Western Air Lines, Inc. v. Allegheny Airlines, Inc.

313 A.2d 145, 1973 Del. Ch. LEXIS 125
CourtCourt of Chancery of Delaware
DecidedSeptember 27, 1973
DocketCiv. A. 4146
StatusPublished
Cited by22 cases

This text of 313 A.2d 145 (Western Air Lines, Inc. v. Allegheny Airlines, Inc.) is published on Counsel Stack Legal Research, covering Court of Chancery of Delaware primary law. Counsel Stack provides free access to over 12 million legal documents including statutes, case law, regulations, and constitutions.

Bluebook
Western Air Lines, Inc. v. Allegheny Airlines, Inc., 313 A.2d 145, 1973 Del. Ch. LEXIS 125 (Del. Ct. App. 1973).

Opinion

OPINION ON PENDING MOTIONS

QUILLEN, Chancellor:

The plaintiff commercial air carriers are all signatories to a contract known as “the Airlines Mutual Aid Agreement” (“the Agreement”). This Agreement, as originally approved by the Civil Aeronautics Board (“CAB”) in 1958, and amended from time to time thereafter, provides for mutual financial assistance to participants whose flight operations are shut down by certain classes of labor strikes. Prior to December 10, 1970, local service air carriers were not permitted to participate in the Agreement. However, a subsequent CAB approved amendment effective on that date allowed participation by such carriers.

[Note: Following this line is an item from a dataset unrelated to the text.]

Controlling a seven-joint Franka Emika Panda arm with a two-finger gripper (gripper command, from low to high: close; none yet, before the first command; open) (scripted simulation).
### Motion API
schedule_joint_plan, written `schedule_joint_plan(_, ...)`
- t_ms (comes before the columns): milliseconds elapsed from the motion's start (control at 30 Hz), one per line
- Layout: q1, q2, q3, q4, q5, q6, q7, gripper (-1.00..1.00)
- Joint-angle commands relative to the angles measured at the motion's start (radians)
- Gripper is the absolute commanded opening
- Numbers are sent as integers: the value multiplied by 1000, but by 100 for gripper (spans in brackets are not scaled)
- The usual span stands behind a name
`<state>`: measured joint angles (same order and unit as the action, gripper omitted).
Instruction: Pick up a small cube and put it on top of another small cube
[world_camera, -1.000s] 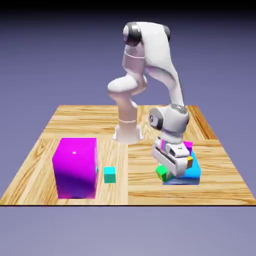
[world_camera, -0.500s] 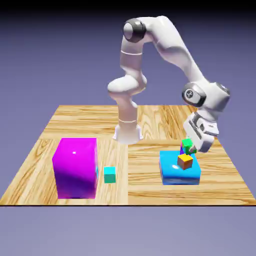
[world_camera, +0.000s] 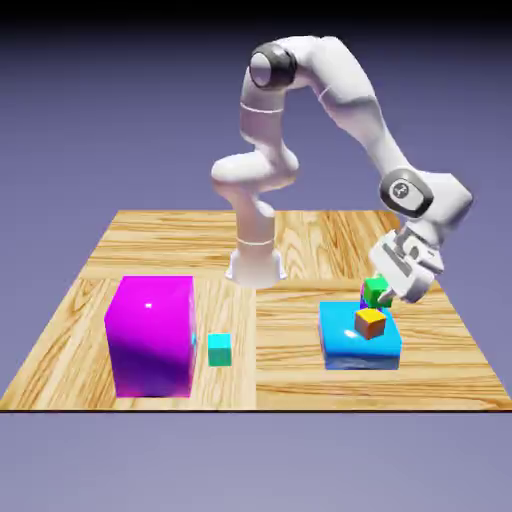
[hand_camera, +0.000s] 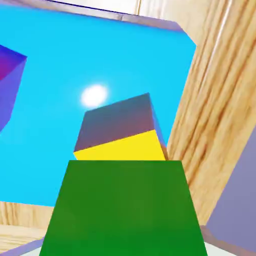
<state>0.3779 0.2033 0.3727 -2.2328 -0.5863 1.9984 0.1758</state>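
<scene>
Claw (world_camera: 386, 295) gripping the green cube (hand_camera: 124, 207) – a second ago low by the slab's edge, now raised over the slab (world_camera: 355, 351); the pick looks done, stacking remains. Flat-faced orange cube (world_camera: 370, 323) on glossy, round-edged blue – worktop (world_camera: 285, 350) of streaky wood grain.

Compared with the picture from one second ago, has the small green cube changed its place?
Yes. The green cube was low at the blue block's left edge; now it is higher, above its far right part.
</scene>
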Motion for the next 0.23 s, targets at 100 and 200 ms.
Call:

Defendant Allegheny Airlines, Inc., (“Allegheny”) is a Delaware corporation. It is the survivor of an April 12, 1972 merger between Allegheny and Mohawk Airlines, Inc. (“Mohawk”) accomplished according to the provisions of the corporate law of the State of Delaware.

Since January 1, 1971, Mohawk had been a party to the Mutual Aid Agreement. 1 Allegheny, on the other hand, was never a signatory to the Agreement. On May 22, 1972, Allegheny notified the CAB that it *148 considered Mohawk’s membership in the Agreement to have been terminated at the time of the merger. Allegheny further denied liability for any post merger debts or obligations under the Agreement. 2 Throughout subsequent proceedings, Allegheny has continued to maintain that position. For example, in July 1972, when Northwest Airlines was struck, Allegheny refused to pay out the funds which Mohawk would have been expected to contribute under the Agreement.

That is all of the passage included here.